Improvements in weather forecasting have been made possible in addition to improved computational power by better parameterising small-scale phenomena through a deeper knowledge of their physics and better atmospheric observations. By assimilating data, the latter has led to better model initializations. Because they have orders of magnitude cheaper processing costs than cutting-edge NWP models, data-driven Deep Learning (DL) models are becoming more and more popular for weather forecasting. Building data-driven models for predicting the large-scale circulation of the atmosphere has been the subject of several research. These models have been trained using climate model outputs, general circulation models (GCM), reanalysis products, or a combination of climate model outputs and reanalysis products.
By removing model biases prevalent in NWP models and enabling the production of large ensembles for probabilistic forecasting and data assimilation at low computing cost, data-driven models offer a significant potential to enhance weather forecasts. By training on the reanalysis of data or observations, data-driven models can get around constraints in NWP models, including biases in convection parameterization schemes that significantly impact precipitation forecasts. Once trained, data-driven models generate forecasts via inference orders of magnitude quicker than typical NWP models, allowing for the production of very large ensembles. In this context, researchers have demonstrated that large data-driven ensembles outperform operational NWP models that can only include a limited number of ensemble members in subseasonal-to-seasonal (S2S) forecasts.
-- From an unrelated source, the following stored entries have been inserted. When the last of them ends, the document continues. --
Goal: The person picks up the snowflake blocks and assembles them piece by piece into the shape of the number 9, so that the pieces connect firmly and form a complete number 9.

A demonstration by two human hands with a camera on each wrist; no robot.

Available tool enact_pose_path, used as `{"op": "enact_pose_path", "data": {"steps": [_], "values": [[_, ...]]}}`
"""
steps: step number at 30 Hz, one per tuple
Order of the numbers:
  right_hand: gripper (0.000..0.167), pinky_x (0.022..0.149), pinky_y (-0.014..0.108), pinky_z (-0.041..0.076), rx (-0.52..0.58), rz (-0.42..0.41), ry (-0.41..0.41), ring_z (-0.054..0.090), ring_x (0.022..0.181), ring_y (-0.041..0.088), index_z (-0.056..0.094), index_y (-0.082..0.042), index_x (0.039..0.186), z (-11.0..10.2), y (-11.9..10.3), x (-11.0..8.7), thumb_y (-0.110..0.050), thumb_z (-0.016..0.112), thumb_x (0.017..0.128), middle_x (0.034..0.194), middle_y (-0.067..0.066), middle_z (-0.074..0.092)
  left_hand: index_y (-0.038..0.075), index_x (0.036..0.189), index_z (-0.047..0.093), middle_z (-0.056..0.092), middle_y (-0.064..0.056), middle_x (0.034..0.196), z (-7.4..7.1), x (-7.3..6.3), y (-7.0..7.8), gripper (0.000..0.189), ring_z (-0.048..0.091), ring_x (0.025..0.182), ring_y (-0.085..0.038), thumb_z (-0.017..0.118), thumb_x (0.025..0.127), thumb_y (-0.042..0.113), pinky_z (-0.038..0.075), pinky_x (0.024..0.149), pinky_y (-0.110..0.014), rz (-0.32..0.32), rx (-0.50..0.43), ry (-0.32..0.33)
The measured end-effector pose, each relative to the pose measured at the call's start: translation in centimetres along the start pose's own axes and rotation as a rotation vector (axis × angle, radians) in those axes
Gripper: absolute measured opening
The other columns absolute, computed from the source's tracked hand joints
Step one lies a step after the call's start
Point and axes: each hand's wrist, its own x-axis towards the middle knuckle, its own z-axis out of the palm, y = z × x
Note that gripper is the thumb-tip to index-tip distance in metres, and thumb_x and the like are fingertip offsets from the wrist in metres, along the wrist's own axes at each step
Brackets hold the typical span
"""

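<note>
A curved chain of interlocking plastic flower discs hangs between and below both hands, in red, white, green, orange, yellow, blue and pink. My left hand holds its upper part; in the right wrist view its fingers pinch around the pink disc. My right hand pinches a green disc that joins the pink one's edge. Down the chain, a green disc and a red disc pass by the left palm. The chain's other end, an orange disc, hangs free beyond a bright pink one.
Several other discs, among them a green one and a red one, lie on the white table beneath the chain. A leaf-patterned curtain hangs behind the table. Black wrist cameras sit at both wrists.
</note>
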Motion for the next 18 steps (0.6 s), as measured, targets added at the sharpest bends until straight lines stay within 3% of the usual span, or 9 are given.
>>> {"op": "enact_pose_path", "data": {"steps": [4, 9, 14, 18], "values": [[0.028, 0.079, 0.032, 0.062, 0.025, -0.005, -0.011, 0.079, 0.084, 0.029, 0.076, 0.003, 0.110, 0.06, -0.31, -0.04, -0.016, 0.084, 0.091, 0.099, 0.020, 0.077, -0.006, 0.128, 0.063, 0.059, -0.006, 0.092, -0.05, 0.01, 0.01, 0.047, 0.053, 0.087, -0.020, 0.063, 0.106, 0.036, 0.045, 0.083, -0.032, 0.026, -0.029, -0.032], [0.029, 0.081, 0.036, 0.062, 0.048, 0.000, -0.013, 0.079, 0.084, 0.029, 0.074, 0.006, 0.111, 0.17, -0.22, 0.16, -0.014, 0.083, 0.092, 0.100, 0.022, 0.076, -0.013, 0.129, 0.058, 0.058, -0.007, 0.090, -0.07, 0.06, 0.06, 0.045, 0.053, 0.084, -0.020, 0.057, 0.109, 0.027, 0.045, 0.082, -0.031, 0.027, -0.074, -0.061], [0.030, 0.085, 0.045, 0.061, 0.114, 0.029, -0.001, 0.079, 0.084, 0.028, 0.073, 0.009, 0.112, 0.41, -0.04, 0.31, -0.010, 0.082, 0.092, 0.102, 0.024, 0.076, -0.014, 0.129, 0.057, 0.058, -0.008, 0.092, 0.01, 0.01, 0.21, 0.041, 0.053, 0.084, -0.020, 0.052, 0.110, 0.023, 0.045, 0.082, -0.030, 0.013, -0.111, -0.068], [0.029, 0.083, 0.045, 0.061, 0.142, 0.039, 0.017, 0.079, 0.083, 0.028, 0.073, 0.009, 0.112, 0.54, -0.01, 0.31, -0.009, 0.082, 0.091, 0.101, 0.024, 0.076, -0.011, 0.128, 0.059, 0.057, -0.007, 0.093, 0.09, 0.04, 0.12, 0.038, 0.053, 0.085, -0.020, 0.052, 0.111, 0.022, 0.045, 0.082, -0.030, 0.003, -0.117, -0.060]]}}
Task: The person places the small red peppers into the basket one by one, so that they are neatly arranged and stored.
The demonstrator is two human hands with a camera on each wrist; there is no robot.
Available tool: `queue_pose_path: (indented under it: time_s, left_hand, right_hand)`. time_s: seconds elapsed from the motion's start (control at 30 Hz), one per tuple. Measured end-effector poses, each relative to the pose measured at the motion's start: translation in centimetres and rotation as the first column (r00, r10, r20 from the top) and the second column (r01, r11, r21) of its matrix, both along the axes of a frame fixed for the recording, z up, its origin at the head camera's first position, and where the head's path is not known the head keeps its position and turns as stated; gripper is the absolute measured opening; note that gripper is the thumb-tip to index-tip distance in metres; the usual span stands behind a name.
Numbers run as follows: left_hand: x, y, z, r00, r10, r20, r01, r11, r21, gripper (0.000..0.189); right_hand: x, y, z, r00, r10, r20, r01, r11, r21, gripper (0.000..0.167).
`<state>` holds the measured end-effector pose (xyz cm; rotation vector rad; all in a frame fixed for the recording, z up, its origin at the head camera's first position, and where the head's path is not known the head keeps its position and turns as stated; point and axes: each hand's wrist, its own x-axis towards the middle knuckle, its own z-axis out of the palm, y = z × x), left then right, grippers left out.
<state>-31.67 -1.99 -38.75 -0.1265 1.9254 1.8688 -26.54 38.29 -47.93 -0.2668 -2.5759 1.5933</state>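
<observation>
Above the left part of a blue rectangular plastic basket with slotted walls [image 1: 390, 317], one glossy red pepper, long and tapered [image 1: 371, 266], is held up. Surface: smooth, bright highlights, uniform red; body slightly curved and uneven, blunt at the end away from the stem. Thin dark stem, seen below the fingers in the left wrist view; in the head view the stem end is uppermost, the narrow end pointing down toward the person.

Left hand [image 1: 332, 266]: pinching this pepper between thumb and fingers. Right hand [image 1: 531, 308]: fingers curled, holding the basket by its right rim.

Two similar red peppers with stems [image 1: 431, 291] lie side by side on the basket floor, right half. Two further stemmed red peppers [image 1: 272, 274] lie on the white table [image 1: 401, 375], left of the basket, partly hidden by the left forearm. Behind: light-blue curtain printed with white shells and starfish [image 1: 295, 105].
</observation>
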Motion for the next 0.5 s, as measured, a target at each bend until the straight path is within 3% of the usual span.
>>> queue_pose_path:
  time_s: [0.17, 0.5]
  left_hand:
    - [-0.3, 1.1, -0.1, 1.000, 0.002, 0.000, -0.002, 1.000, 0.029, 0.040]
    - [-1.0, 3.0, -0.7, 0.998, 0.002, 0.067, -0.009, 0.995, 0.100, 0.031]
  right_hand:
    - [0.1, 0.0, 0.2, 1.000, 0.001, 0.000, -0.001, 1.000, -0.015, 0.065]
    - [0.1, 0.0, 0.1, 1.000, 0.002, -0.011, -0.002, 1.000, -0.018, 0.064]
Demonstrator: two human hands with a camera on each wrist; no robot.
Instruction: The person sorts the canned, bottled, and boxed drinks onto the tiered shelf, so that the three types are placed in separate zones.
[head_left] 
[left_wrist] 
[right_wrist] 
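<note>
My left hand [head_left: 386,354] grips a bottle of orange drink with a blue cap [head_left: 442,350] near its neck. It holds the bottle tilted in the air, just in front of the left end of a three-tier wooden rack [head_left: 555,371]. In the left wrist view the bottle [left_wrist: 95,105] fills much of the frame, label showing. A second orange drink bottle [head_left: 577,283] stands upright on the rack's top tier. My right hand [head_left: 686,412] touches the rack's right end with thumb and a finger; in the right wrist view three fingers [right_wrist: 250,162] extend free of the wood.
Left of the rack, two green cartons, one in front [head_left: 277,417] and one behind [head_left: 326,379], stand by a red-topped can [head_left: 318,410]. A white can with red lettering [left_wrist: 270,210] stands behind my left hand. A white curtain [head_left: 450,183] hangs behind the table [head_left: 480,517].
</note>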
Additionally, a sizable ensemble supports short- and long-term forecasts with data-driven predictions of extreme weather occurrences. However, most data-driven weather models employ low-resolution data for training, often at the 5.625 or 2 resolution. Forecasting some of the broad, low-resolution atmospheric variables has been successful in the past. However, the coarsening process causes the loss of important, fine-scale physical information. Data-driven models must provide forecasts with the same or better resolution as the most recent state-of-the-art numerical weather models run at 0.1 resolution to be genuinely effective. For example, estimates at 5.625 spatial resolution provide a meager 32 64-pixel grid representing the world.
A prediction like this cannot distinguish features smaller than 500 km. The significant impacts of small-scale dynamics on big scales and the influence of topographic factors like mountain ranges and lakes on small-scale dynamics are not considered by such imprecise projections. Low-resolution predictions may only be used in certain situations as a result. High-resolution data (e.g., at 0.25 resolution) can significantly improve the predictions of data-driven models for variables like low-level winds (U10 and V10) that have complex fine-scale structures, even though low-resolution forecasts may be justified for variables like the geo-potential height at 500 hPa (Z500) that do not possess many small-scale structures.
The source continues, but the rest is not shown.